For the health economic and modelling review, studies were identified that included economic evaluation/analyses as well as health economics, cost benefit, cost containment, cost effectiveness, cost utility, cost allocation, socioeconomics, healthcare costs and healthcare finance.
The National Institute for Health and Care Excellence (NICE) undertook a review of this guideline in 2011 and determined that the information is current. See the NICE Web site for the review decision.
Of 220 papers identified for possible inclusion in this review, 97 were included, 95 for effectiveness and two for cost-effectiveness.
Weighting According to a Rating Scheme (Scheme Given)
- Meta-analyses, systematic reviews of randomized controlled trials (RCTs), or RCTs (including cluster RCTs)
- Systematic reviews of, or individual, non-randomised controlled trials, case-control studies, cohort studies, controlled before-and-after (CBA) studies, interrupted time series (ITS) studies, correlation studies
- Non-analytical studies (for example, case reports, case series)

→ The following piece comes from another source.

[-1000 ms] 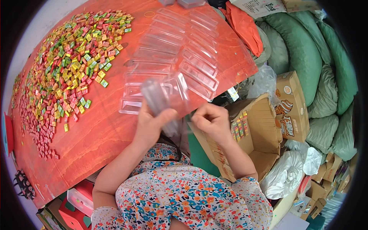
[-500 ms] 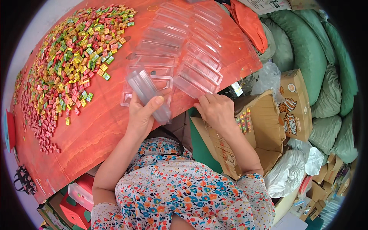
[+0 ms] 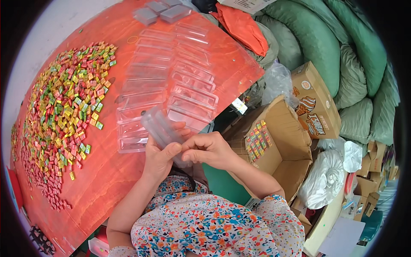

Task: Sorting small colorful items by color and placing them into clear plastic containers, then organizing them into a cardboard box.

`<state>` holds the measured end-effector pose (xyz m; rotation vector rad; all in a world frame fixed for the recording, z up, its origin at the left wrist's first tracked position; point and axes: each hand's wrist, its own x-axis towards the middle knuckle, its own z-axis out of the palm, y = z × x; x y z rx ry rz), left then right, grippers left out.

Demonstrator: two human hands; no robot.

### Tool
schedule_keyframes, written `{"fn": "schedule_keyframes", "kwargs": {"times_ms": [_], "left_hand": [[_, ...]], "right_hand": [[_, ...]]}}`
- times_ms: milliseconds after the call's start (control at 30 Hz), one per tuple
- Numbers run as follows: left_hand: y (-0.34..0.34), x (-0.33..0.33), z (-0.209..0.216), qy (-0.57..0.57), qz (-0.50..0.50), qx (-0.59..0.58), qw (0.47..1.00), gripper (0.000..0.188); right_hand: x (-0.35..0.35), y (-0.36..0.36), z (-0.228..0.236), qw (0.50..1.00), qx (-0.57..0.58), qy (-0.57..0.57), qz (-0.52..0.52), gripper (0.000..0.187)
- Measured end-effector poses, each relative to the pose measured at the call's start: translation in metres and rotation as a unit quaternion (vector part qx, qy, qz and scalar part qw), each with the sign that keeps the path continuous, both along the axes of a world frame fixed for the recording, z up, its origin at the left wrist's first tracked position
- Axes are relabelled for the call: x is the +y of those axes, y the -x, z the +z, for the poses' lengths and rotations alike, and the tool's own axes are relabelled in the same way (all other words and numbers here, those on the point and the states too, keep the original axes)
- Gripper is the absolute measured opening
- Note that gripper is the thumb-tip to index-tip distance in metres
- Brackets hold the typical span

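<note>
A nested stack of clear, long plastic trays (image 3: 157, 125) is held at a tilt over the near edge of the table. My left hand (image 3: 159, 157) wraps around it, thumb on the near side and fingertips showing beyond. At the stack's near right end, my right hand (image 3: 210, 150) has thumb and bent fingers pinched together on the trays' edge. Just past my hands, similar clear trays lie in two overlapping columns, a left column (image 3: 143, 92) and a right column (image 3: 192, 95). They look empty.
A large heap of small wrapped candies (image 3: 68, 115) in red, yellow and green covers the left of the red table (image 3: 102, 188). More clear boxes (image 3: 175, 13) sit at its far edge. An opened cardboard box (image 3: 282, 158) with a candy-filled pack (image 3: 258, 140) stands right, beside green sacks (image 3: 317, 47).
My right hand has left the table edge by the right column of trays and come to the stack in my left hand. The view has shifted, showing more of the table's far edge.
</note>
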<state>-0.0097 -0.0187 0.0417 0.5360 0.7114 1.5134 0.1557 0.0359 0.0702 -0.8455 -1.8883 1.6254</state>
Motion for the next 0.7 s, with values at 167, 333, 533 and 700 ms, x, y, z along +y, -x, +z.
{"fn": "schedule_keyframes", "kwargs": {"times_ms": [167,333,533,700], "left_hand": [[-0.007,0.010,0.002,-0.003,-0.005,0.005,1.000,0.062],[-0.003,0.018,-0.011,0.060,-0.033,-0.025,0.997,0.068],[0.006,0.017,-0.003,0.041,0.029,-0.026,0.998,0.051],[0.002,0.023,-0.001,0.033,0.047,-0.040,0.998,0.056]], "right_hand": [[0.018,-0.009,0.004,0.978,0.003,0.206,0.039,0.021],[0.036,-0.007,0.010,0.995,-0.044,0.025,0.081,0.020],[0.161,-0.030,0.001,0.932,-0.157,-0.228,-0.233,0.029],[0.304,-0.130,-0.085,0.672,-0.428,-0.489,-0.354,0.054]]}}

- Expert opinion, formal consensus
++ All or most criteria have been fulfilled. Where they have not been fulfilled the conclusions are thought very unlikely to alter
+ Some criteria have been fulfilled. Those criteria that have not been fulfilled or not adequately described are thought unlikely to alter the conclusions
- Few or no criteria have been fulfilled. The conclusions of the study are thought likely or very likely to alter
Review of Published Meta-Analyses
Systematic Review with Evidence Tables
Included papers were assessed for methodological rigour and quality using the National Institute for Health and Clinical Excellence (NICE) methodology checklist, as set out in the NICE technical manual 'Methods for development of NICE public health guidance' (see Appendix E in the original guideline document). Each study was described by study type and graded (++, +, -) to reflect the risk of potential bias arising from its design and execution.
Summarising the Evidence and Making Evidence Statements
The review data were summarised in evidence tables (see full reviews). The findings from the review were synthesised and used as the basis for a number of evidence statements relating to the key question. The evidence statements reflect the strength (quantity, type and quality) of evidence and its applicability to the populations and settings in the scope.
Interventions identified in the effectiveness review that did not have supporting economic evidence were selected for inclusion in an economic model developed for the assessment of benefits (expressed in quality-adjusted life years; QALYs) relative to their respective costs. Algorithms were applied to the profile of scores covering physical and emotional health used in the identified studies, often measured by means of the SF-36 or SF-12 questionnaires, to derive SF-6D health state utility indices to enable the calculation of cost utility estimates. The results are reported in 'Public health interventions to promote mental well-being in people aged 65 and older: systematic review of effectiveness and cost-effectiveness'. They are available at www.nice.org.uk/PH16. (See also "Availability of Companion Documents" field.)
How Public Health Interventions Advisory Committee (PHIAC) Formulated the Recommendations
At its meetings in September 2007, November 2007, April 2008, and June 2008, PHIAC considered the evidence of effectiveness and cost effectiveness of interventions to promote the mental wellbeing of older people to determine:
- Whether there was sufficient evidence (in terms of quantity, quality and applicability) to form a judgement
- Whether, on balance, the evidence demonstrates that the intervention is effective or ineffective, or whether it is equivocal
- Where there is an effect, the typical size of the effect
PHIAC developed draft recommendations through informal consensus, based on the following criteria:
- Strength (quality and quantity) of evidence of effectiveness and its applicability to the populations/settings referred to in the scope.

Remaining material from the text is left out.